→ Problem description
Wherever the word "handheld" shows up in the data, report the line it sits in.

→ Collected material
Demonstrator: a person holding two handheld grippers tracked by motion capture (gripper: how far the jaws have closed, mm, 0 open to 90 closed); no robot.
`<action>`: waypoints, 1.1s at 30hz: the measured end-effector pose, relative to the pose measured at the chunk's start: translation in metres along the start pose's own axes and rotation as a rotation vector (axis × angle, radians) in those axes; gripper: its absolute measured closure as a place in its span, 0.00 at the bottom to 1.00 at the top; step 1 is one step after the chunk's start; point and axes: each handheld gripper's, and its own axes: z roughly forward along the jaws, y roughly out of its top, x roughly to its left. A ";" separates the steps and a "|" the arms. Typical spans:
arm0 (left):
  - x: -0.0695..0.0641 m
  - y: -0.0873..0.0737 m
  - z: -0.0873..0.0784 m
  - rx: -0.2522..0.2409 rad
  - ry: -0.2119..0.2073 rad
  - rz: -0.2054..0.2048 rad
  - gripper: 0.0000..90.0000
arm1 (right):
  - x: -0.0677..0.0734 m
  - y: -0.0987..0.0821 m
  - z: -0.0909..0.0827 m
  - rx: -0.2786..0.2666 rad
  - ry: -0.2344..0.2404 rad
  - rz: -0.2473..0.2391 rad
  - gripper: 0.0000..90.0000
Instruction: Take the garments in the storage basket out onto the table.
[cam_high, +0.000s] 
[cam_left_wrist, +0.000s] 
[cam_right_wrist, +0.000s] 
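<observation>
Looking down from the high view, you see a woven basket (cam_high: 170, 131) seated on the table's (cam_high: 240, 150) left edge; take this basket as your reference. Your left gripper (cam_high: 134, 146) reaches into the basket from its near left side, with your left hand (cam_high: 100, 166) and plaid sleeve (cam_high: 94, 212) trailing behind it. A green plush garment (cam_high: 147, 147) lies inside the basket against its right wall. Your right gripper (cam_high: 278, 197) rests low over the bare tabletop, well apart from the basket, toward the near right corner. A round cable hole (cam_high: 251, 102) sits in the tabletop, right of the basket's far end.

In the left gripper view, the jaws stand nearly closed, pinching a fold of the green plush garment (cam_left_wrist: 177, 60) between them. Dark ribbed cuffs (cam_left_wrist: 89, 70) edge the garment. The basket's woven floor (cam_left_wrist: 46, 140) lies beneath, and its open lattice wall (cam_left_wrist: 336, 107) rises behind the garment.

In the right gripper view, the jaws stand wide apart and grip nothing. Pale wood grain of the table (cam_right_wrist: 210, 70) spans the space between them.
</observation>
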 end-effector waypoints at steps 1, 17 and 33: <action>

→ Problem solution
Demonstrator: a person holding two handheld grippers tracked by motion capture (gripper: how far the jaws have closed, mm, 0 open to 90 closed); no robot.
`<action>`: waypoints, 1.1s at 30hz: the measured end-effector pose, relative to the pose measured at the chunk's start: translation in metres along the start pose's own axes and rotation as a rotation vector (axis × angle, radians) in those axes; gripper: its absolute measured closure as a place in its span, 0.00 at the bottom to 1.00 at the top; step 1 is one step after the chunk's start; point and axes: each handheld gripper's, and its own axes: z roughly forward along the jaws, y roughly out of its top, x roughly to its left. A ";" separates the steps and a "|" the arms. Typical spans:

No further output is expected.